# Try it
Copy out, from the data below, each line in which the word "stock" occurs.

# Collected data
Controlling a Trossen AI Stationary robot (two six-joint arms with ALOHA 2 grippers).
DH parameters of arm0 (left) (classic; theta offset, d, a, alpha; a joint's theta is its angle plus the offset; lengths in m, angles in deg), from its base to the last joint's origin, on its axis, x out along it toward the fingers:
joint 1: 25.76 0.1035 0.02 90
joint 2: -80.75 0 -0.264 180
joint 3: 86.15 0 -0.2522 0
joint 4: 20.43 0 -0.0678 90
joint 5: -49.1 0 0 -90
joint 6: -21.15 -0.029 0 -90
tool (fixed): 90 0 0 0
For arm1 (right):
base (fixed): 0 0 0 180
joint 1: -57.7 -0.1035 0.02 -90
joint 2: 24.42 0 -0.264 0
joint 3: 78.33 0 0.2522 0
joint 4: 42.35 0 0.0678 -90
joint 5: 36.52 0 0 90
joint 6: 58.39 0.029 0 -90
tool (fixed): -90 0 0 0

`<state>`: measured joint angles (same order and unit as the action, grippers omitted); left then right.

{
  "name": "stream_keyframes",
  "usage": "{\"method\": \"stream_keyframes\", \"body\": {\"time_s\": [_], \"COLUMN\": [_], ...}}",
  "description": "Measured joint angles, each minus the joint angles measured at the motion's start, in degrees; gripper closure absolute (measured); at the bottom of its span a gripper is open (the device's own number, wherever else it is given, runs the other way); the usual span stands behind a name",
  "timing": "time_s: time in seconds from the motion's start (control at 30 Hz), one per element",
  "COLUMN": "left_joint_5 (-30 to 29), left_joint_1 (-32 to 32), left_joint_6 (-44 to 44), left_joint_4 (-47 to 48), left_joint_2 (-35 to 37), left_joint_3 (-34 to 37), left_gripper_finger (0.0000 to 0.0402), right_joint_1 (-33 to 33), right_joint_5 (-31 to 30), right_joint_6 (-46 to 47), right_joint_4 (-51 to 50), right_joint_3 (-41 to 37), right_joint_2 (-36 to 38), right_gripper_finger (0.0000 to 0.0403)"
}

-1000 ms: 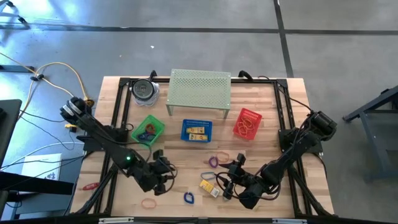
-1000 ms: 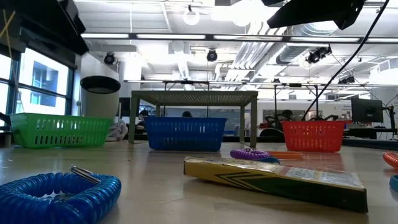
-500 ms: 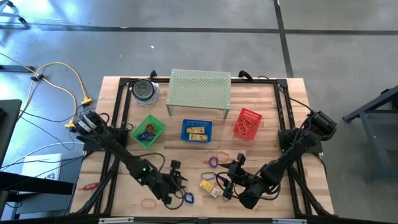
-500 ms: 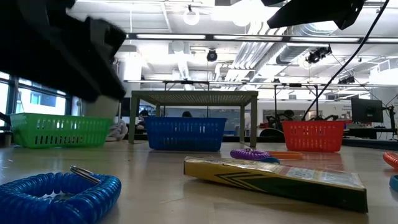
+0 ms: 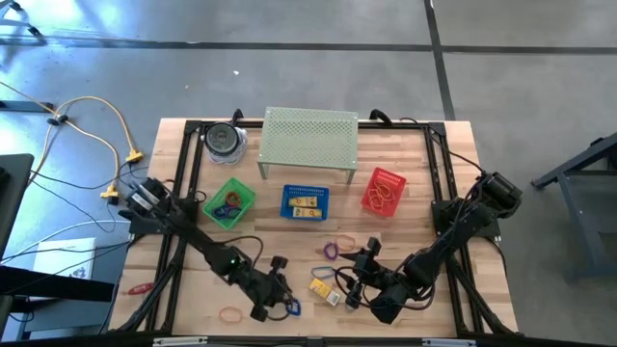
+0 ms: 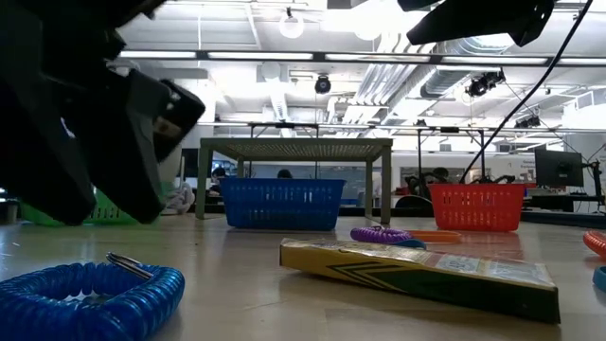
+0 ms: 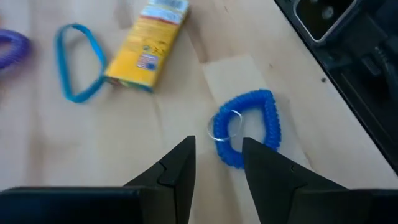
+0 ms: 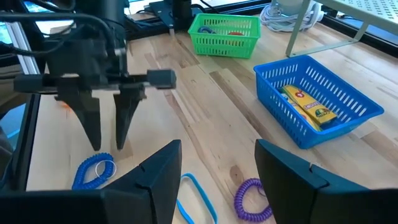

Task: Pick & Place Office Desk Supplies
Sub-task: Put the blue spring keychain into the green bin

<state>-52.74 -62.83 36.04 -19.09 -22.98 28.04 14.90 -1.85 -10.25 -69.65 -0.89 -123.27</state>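
Two yellow boxes [image 8: 309, 106] fill blue basket [image 8: 339, 112].

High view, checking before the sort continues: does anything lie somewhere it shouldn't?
Yes. One thin red band loop lies on the floor, off the wooden table's left edge, beyond the other loose supplies. Nothing looks spilled or damaged.

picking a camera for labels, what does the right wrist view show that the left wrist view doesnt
Only the right wrist view shows the green basket, the blue basket holding yellow boxes, and the left gripper from outside, its fingers open above the blue coil loop.

Only the left wrist view shows a loose yellow box on the table.

Both show the blue coil loop, a thin blue band and a purple coil.
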Motion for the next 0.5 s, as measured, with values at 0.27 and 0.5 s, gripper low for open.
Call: {"method": "stream_keyframes", "body": {"time_s": [0.27, 0.5], "left_joint_5": [6.6, 7.5], "left_joint_1": [2.2, 2.5], "left_joint_6": [-0.9, -0.9], "left_joint_4": [-3.3, -3.4], "left_joint_2": [-2.0, -2.0], "left_joint_3": [0.0, 0.0], "left_gripper_finger": [0.0276, 0.0276], "right_joint_1": [0.1, 0.1], "right_joint_5": [0.0, 0.0], "right_joint_6": [0.0, -0.1], "right_joint_4": [0.0, -0.1], "right_joint_3": [0.0, 0.0], "right_joint_2": [0.0, 0.0], "right_gripper_finger": [0.0210, 0.0210]}}
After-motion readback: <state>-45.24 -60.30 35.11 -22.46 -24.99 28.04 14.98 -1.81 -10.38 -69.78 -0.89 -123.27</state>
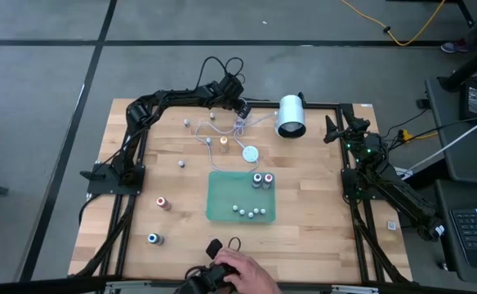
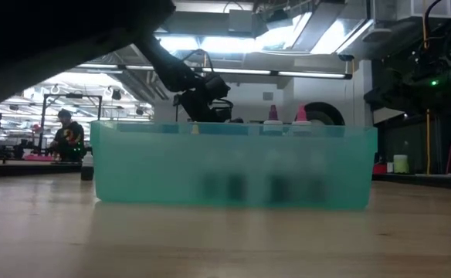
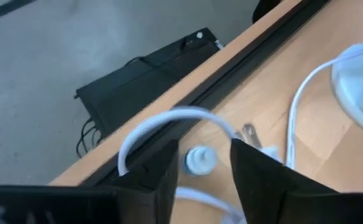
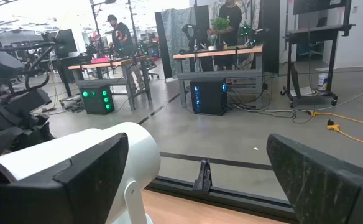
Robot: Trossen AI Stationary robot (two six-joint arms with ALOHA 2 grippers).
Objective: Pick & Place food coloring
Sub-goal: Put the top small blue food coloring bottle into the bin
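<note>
My left gripper (image 1: 239, 113) reaches to the table's far edge, slanting down, and is open. A tiny pale-topped food coloring bottle (image 3: 200, 160) stands upright on the wood between its fingers, with a gap on each side. More food coloring bottles stand loose on the table: an orange one (image 1: 223, 144), a red one (image 1: 162, 202), a blue one (image 1: 153, 238). Others stand in the green tray (image 1: 214, 196). My right gripper (image 4: 197, 177) waits open at the table's right far corner, level, facing the white cylinder (image 4: 76, 165).
A white cable (image 3: 169, 118) arcs over the bottle, close to my left fingers, and runs to a white round disc (image 1: 250, 153). The table's black rail (image 3: 243, 59) lies just beyond. A person's hand (image 1: 242, 273) holds a dark device at the near edge.
</note>
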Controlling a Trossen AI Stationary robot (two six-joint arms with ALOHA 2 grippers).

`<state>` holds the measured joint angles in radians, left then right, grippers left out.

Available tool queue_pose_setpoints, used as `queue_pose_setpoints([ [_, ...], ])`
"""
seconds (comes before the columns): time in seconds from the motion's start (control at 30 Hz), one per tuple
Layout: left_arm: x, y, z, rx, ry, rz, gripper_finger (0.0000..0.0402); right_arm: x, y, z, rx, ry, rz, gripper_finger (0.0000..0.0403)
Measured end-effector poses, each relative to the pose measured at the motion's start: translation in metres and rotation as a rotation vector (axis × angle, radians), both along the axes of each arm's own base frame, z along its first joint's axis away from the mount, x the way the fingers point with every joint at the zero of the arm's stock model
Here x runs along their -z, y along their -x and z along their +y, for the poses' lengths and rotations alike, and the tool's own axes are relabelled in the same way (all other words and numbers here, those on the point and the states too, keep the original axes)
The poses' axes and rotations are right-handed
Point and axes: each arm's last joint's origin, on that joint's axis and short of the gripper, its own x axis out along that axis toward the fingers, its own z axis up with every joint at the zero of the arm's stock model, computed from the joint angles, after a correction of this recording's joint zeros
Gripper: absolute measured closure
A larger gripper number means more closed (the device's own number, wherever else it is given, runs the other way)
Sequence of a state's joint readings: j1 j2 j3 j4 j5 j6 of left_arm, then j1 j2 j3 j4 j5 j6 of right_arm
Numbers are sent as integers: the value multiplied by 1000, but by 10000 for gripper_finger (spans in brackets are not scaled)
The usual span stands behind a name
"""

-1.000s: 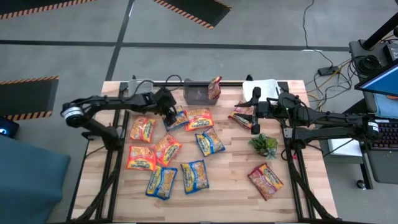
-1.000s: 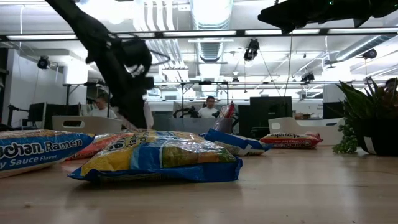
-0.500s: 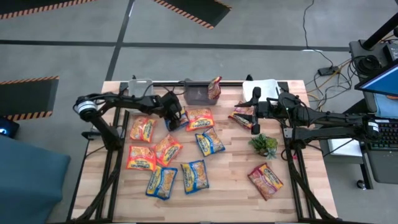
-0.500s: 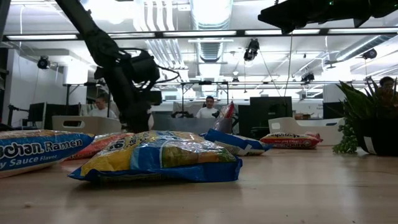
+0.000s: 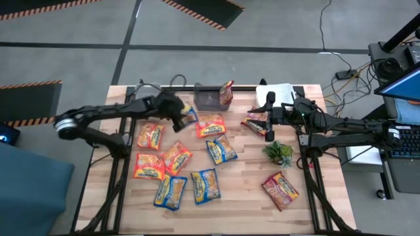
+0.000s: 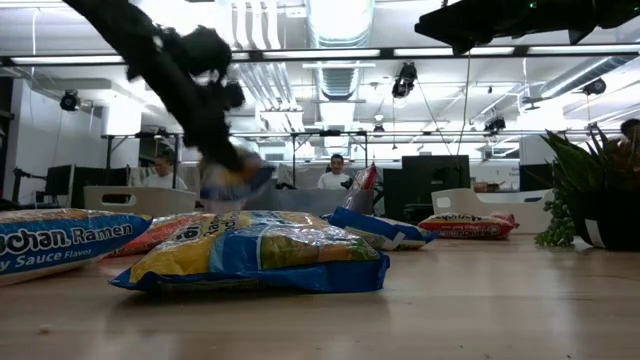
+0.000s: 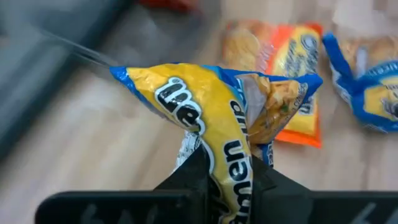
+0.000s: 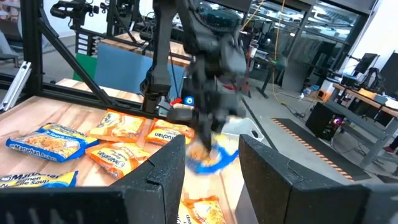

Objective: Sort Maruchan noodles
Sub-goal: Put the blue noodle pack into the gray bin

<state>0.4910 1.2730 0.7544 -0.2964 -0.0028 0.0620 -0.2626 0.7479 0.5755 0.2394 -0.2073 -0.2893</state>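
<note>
My left gripper (image 5: 178, 117) is shut on a blue-and-yellow noodle packet (image 7: 211, 118), raised above the table's far left part (image 6: 232, 182). Other Maruchan noodles lie flat on the table: orange packets (image 5: 149, 136) (image 5: 210, 124), blue-and-yellow ones (image 5: 221, 149) (image 5: 205, 185) and a dark red one (image 5: 281, 190). One packet (image 5: 226, 93) stands in a grey bin (image 5: 207, 98). My right gripper (image 8: 211, 168) hovers open, high above another dark red packet (image 5: 254, 120) at the far right. My left gripper pinches the blue-and-yellow packet between its two fingers (image 7: 193, 177), which come from above on a slant. The wrapper (image 7: 233, 158) is crumpled and bent where they close on it. The packet hangs below the fingers, clear of the table and of the other packets.
A small green plant (image 5: 278, 152) stands right of the middle. A white bin (image 5: 277, 90) sits at the far edge beside the grey one. Bare wood lies along the near edge (image 5: 243, 210). People sit in the room beyond the table (image 6: 336, 172).
My left gripper has come down on the blue-and-yellow packet beside the orange ones, taken hold of it and risen, drawing slightly toward the table's left. The packet has gone from lying flat to hanging crumpled, clear of the table.
</note>
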Motion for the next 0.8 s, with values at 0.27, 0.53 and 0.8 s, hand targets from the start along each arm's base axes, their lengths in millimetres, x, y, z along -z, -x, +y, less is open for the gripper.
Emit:
queue_pose_setpoints([
  [0.27,-43,61,3,-661,-648,384,395,0,0,0,0,0,0,264],
  [0.53,-26,83,35,-764,-457,441,390,0,0,0,0,-1,0,264],
  [0.8,-5,82,52,-785,-408,556,284,0,0,0,0,-2,3,264],
])
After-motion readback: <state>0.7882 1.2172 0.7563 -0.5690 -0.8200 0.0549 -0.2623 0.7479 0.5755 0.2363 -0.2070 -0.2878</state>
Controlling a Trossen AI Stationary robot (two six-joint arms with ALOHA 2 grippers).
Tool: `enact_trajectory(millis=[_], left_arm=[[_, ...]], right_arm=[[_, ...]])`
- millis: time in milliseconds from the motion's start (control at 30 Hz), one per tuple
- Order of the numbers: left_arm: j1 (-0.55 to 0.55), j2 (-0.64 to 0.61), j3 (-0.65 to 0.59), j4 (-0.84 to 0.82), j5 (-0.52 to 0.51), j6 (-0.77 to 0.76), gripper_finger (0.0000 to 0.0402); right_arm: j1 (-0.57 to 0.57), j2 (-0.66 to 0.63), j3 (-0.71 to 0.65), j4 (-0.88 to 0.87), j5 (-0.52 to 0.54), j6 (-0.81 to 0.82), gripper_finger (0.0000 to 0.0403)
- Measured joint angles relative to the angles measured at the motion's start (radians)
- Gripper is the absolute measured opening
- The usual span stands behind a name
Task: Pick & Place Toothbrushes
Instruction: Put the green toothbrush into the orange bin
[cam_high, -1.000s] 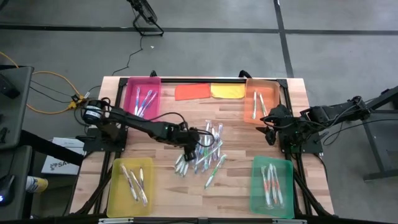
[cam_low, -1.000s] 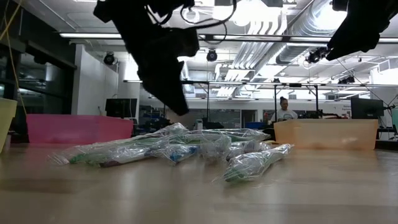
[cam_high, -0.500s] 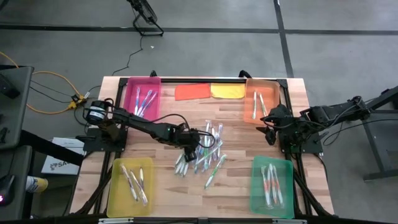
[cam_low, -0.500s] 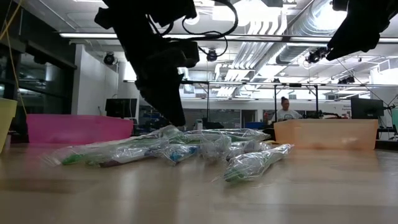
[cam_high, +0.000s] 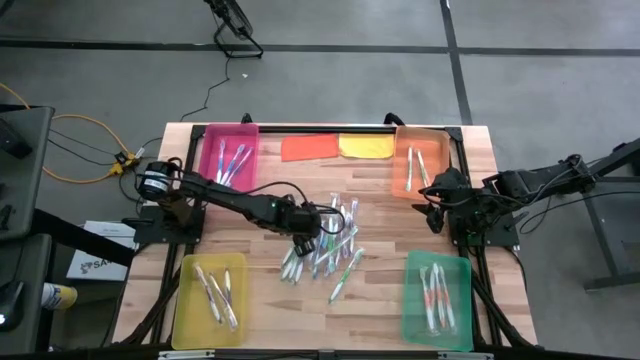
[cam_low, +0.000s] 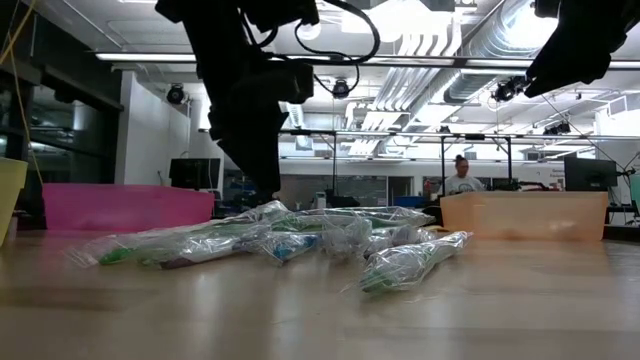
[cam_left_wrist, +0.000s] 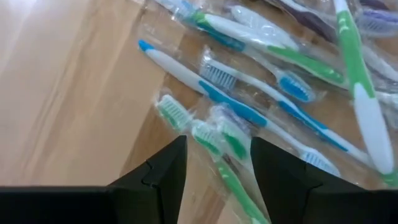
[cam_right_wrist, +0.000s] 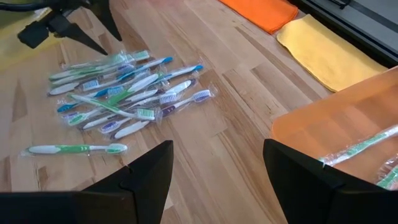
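My left gripper (cam_left_wrist: 217, 171) hangs over the wrapped toothbrushes (cam_high: 325, 245) heaped mid-table, its fingers parted astride a green one (cam_left_wrist: 233, 174) and gripping nothing. My right gripper (cam_right_wrist: 217, 174) waits wide open and empty beside the orange tray (cam_high: 418, 172).

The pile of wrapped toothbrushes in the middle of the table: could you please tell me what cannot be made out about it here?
- High view: the left gripper covers the pile's left edge.
- Left wrist view: the green-and-white toothbrush between the fingers runs off the picture's edge.
- Low view: clear wrappers overlap, so no count.
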Motion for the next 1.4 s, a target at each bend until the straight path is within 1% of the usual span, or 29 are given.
enact_trajectory(millis=[233,467,533,767,900,1233,1400], left_arm=[[0.000,0.024,0.000,0.040,0.025,-0.005,0.0172],[0.000,0.046,0.000,0.055,0.056,-0.012,0.0172],[0.000,0.051,-0.004,0.038,0.072,-0.027,0.0172],[0.000,0.064,-0.001,0.078,0.077,-0.038,0.0167],[0.000,0.064,-0.001,0.077,0.077,-0.038,0.0135],[0.000,0.060,-0.001,0.078,0.113,-0.031,0.0010],[0.001,0.044,0.001,0.095,0.158,-0.023,0.0004]], right_arm=[[0.000,0.000,0.000,-0.003,0.000,0.003,0.0243],[0.000,0.000,0.000,-0.003,0.000,0.003,0.0243],[0.000,0.000,0.000,-0.004,0.000,0.003,0.0243],[0.000,0.000,0.000,-0.009,0.000,0.003,0.0243],[0.000,0.000,0.000,-0.011,0.000,0.003,0.0243],[0.000,0.000,0.000,-0.012,0.000,0.002,0.0243],[0.000,0.000,0.000,-0.011,-0.007,0.003,0.0243]])
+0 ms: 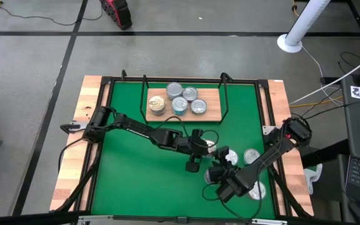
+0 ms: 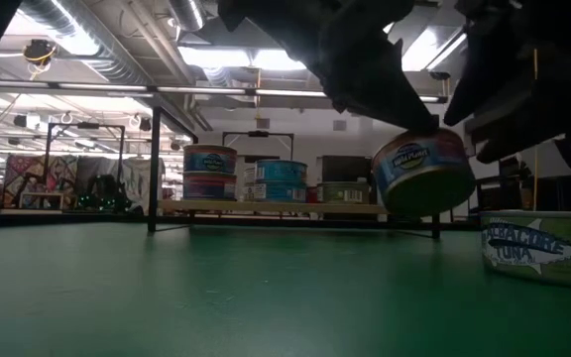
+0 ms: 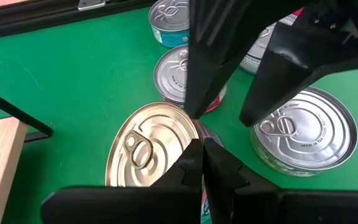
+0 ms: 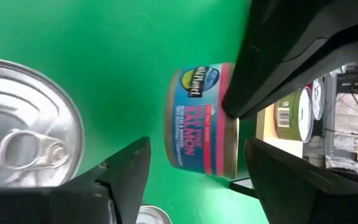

# Task response
Measured end-effector poses, each relative to the pose measured at the motion's start: translation in metres and rotation as a rotation vector (axis × angle, radians), both along the axes of each arm's own base frame, z along its first joint's axis away from the mount, x the way the fingers point with every joint at the zero of the arm's stock model
Point and axes: each arm's last joint's origin, on that joint's axis and short of the gripper, its own x axis out along that axis toward the fingers, its own z axis up with every joint at the zero of the arm's stock model, computed from the joint angles, after a correction of this recording's joint zeros

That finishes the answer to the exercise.